Agile Software Development

https://en.wikipedia.org/wiki/Agile_software_development

The modern IT Agile movement started in the 1990’s with practices adopted from incremental (1957) and adaptive (1974) software development practices, combined with lean thinking and lean practices from the manufacturing industry (1980’s).

These practices were tailored for the operation of small software development teams (not support), which branched into new frameworks and methodologies such as unified process, DSDM, Scrum, Crystal Clear, Feature-Driven Development, Pragmatic Programming and Extreme Programming (XP)

In 2001, The Agile Manifesto (https://agilemanifesto.org/) was signed and published online by 17 software professionals who had helped create these frameworks and methodologies. Whilst each signatory practiced agile differently, the manifesto served as a common ground on which they all could align upon a common purpose, ‘pleasing customers through working software’.

The Agile Manifesto is comprised of 4 values and 12 principles, which all agile development frameworks and methodologies aim to align with. Due the origin and purpose of the manifesto the overarching theme is to provide working software quickly and reliably.

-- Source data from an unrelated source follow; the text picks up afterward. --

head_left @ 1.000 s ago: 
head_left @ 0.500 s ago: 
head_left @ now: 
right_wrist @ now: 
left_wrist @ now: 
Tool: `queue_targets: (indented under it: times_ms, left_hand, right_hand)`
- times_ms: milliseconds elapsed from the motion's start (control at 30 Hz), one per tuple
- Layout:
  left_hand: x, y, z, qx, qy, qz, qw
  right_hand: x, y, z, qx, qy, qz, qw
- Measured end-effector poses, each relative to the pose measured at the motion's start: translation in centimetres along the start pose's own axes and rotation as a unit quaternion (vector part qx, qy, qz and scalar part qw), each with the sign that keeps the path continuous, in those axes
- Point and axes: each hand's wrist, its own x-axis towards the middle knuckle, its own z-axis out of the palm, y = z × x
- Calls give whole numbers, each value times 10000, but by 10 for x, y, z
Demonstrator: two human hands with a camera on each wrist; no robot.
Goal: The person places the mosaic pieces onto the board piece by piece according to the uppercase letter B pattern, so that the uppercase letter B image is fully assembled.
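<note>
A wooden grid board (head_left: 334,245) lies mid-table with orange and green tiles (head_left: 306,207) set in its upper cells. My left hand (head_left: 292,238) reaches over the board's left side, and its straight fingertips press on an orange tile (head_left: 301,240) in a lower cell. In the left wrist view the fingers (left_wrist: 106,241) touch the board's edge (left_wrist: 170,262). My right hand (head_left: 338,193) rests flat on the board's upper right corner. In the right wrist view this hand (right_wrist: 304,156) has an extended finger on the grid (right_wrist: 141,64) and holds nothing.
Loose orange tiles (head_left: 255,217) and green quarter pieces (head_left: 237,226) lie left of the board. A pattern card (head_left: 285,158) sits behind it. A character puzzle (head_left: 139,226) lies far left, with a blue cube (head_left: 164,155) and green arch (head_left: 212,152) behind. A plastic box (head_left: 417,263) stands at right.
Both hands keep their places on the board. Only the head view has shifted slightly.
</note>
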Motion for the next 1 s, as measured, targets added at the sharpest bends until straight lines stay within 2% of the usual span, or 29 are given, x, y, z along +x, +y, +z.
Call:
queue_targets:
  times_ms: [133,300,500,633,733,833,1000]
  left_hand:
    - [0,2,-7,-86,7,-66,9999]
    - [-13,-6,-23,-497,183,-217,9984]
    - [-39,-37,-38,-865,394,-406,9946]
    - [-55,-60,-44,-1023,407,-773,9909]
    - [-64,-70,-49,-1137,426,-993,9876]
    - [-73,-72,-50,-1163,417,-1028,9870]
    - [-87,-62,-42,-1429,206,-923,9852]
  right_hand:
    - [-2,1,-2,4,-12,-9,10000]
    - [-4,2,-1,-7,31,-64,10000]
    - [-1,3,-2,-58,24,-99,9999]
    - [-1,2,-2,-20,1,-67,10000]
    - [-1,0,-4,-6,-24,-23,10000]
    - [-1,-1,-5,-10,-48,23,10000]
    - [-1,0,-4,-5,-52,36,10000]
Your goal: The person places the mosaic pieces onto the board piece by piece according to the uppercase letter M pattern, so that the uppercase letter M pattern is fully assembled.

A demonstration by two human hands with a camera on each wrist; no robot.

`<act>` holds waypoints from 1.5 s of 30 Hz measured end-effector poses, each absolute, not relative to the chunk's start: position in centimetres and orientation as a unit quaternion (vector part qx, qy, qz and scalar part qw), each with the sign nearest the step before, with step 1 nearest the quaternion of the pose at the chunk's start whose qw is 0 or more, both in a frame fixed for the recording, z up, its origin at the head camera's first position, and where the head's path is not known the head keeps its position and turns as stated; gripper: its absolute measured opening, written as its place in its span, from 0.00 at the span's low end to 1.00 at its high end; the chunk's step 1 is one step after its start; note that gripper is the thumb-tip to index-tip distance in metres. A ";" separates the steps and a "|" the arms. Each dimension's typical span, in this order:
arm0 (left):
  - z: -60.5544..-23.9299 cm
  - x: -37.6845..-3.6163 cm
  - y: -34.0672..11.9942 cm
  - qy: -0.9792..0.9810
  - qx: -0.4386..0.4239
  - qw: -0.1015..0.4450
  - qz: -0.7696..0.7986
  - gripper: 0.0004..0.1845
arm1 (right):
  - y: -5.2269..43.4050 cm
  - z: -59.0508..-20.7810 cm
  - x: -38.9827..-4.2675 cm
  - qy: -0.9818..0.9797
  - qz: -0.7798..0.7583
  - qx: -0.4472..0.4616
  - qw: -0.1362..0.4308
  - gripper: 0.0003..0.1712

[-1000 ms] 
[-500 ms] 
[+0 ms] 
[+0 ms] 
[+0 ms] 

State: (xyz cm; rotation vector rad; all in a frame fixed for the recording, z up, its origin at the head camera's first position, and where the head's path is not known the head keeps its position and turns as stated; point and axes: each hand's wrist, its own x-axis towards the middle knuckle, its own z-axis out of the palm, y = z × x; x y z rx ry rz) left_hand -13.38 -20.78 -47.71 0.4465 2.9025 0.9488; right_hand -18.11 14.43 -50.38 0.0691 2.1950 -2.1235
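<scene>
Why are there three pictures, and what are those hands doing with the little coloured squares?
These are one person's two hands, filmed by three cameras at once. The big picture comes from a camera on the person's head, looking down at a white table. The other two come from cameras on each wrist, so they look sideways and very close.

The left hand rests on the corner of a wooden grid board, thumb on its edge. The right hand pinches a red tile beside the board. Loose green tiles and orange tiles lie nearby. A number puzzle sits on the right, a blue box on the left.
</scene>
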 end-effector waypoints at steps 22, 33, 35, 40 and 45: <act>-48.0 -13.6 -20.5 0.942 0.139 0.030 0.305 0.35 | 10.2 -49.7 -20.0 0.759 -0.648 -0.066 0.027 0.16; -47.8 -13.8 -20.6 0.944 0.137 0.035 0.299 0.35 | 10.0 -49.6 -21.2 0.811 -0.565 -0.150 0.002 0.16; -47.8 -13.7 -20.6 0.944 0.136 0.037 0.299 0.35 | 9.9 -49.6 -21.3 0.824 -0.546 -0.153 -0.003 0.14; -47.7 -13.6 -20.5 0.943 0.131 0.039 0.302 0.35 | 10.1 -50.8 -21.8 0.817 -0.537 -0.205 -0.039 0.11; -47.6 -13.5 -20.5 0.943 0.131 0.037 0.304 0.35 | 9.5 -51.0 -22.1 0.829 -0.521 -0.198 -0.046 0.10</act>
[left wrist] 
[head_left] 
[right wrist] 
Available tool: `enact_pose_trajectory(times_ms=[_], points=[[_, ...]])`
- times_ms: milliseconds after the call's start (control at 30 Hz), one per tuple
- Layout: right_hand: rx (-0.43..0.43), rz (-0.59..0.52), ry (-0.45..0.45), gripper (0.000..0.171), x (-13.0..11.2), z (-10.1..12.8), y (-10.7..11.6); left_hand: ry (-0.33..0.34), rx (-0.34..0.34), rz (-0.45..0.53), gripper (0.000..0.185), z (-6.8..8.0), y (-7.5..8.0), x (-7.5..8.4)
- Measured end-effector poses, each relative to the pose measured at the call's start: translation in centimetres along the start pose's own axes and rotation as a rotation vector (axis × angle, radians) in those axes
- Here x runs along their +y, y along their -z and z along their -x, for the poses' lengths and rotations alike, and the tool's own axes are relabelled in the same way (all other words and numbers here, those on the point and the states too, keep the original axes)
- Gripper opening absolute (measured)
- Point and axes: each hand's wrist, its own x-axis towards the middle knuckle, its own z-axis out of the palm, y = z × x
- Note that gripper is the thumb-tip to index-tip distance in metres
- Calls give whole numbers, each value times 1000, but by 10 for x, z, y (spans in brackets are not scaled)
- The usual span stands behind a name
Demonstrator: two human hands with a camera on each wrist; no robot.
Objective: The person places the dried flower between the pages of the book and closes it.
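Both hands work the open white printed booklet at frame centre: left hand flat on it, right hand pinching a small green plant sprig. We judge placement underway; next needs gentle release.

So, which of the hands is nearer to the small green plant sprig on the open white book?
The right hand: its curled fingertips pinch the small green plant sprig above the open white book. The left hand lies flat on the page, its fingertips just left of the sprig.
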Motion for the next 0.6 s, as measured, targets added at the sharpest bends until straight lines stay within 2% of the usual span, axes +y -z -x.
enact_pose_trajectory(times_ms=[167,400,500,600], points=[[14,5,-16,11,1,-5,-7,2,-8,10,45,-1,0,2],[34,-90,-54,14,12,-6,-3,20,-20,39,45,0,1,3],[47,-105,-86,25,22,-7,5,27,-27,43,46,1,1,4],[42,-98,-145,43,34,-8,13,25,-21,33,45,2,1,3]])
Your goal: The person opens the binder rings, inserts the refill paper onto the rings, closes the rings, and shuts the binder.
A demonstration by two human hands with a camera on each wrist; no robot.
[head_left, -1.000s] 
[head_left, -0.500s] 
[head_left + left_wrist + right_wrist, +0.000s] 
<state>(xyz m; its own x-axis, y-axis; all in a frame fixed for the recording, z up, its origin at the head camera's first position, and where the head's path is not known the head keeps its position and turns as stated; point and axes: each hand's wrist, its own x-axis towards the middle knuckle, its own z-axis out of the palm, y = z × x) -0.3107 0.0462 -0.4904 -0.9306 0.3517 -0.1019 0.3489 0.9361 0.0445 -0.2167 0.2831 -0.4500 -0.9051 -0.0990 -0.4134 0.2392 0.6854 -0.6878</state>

The benefits of Agile Software Development

  • Customer-centric
  • Faster feedback cycle
  • Early and predictable delivery
  • Flexible prioritisation
  • Predictable resource costs
  • Less cost and risk to deliver value
  • Increased team empowerment

The limitations of Agile Software Development

  • Requires leadership and dependent teams to adapt to the agile teams way of working, but not does explain how.
  • Does not always include an end-to-end lifecycle i.e. from the customer to the customer.
  • Inadvertently caused a divergence within IT:
    • Traditional IT – focused on low-cost
    • Agile IT – focused on high-velocity
  • Designed for software development, however not all software applications are well-suited for agile software development.